■ Your instructions: Reproduce the listing below from the line with "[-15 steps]" to the line with "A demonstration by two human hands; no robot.", both lines included, character for character, minus any pictures.

[Data in this exercise — start]

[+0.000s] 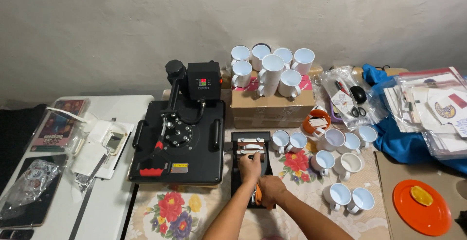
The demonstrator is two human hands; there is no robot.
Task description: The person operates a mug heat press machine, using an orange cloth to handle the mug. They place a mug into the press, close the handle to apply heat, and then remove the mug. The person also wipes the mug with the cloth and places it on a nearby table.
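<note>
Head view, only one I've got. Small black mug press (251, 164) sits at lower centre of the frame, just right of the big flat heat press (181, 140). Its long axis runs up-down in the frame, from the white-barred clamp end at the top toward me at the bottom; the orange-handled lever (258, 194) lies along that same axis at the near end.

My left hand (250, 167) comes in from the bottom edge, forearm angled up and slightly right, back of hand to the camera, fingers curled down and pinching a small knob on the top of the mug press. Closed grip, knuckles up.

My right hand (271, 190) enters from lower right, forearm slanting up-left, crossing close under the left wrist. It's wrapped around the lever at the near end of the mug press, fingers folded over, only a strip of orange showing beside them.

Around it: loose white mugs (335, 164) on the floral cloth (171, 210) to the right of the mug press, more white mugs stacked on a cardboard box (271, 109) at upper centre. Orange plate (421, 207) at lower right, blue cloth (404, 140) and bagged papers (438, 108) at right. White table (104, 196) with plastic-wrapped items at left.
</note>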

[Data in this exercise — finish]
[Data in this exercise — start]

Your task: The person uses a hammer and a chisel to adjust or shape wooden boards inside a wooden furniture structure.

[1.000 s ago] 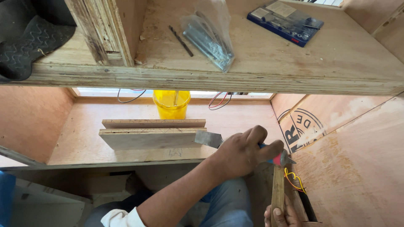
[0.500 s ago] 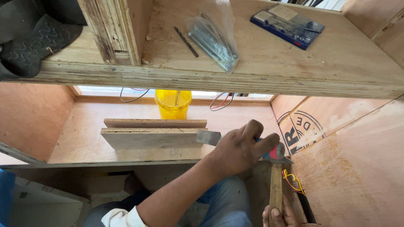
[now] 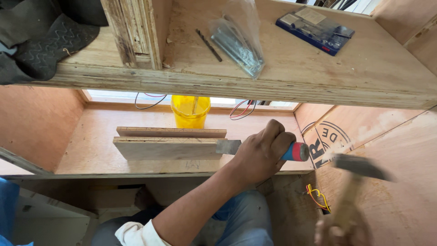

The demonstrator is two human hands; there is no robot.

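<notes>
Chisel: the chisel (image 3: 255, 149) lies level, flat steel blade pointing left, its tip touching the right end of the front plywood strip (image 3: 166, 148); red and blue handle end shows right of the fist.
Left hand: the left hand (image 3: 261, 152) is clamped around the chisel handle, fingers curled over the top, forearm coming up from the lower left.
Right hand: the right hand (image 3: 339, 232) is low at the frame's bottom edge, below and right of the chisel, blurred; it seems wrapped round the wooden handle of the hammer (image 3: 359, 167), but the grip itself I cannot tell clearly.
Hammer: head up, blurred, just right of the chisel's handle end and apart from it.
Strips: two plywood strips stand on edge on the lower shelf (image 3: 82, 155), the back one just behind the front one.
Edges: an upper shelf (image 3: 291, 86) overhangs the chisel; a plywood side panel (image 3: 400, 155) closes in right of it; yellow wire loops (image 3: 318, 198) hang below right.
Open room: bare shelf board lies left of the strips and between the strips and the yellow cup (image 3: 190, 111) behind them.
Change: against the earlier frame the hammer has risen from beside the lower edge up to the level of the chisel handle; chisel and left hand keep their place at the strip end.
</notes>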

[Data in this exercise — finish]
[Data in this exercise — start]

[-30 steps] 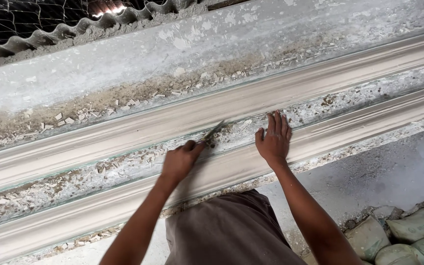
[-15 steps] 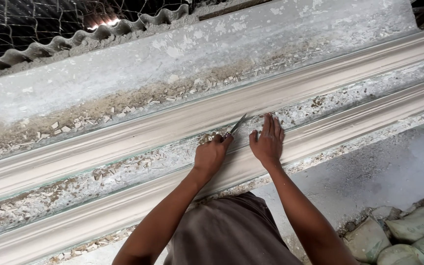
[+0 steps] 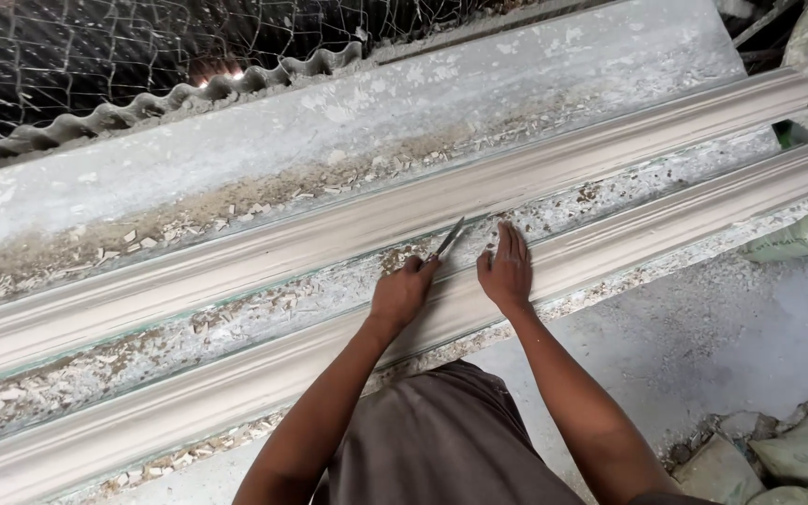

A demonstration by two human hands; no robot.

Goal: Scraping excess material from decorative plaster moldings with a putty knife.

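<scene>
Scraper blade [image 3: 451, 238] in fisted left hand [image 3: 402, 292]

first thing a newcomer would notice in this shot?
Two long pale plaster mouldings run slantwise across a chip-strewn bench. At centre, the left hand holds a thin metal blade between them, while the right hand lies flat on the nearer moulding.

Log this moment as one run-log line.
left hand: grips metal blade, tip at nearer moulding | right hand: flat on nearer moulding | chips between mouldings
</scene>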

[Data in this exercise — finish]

■ Result:
[-15 steps] 
[+0 steps] 

A demonstration by two human hands; no robot.

No more output is needed here.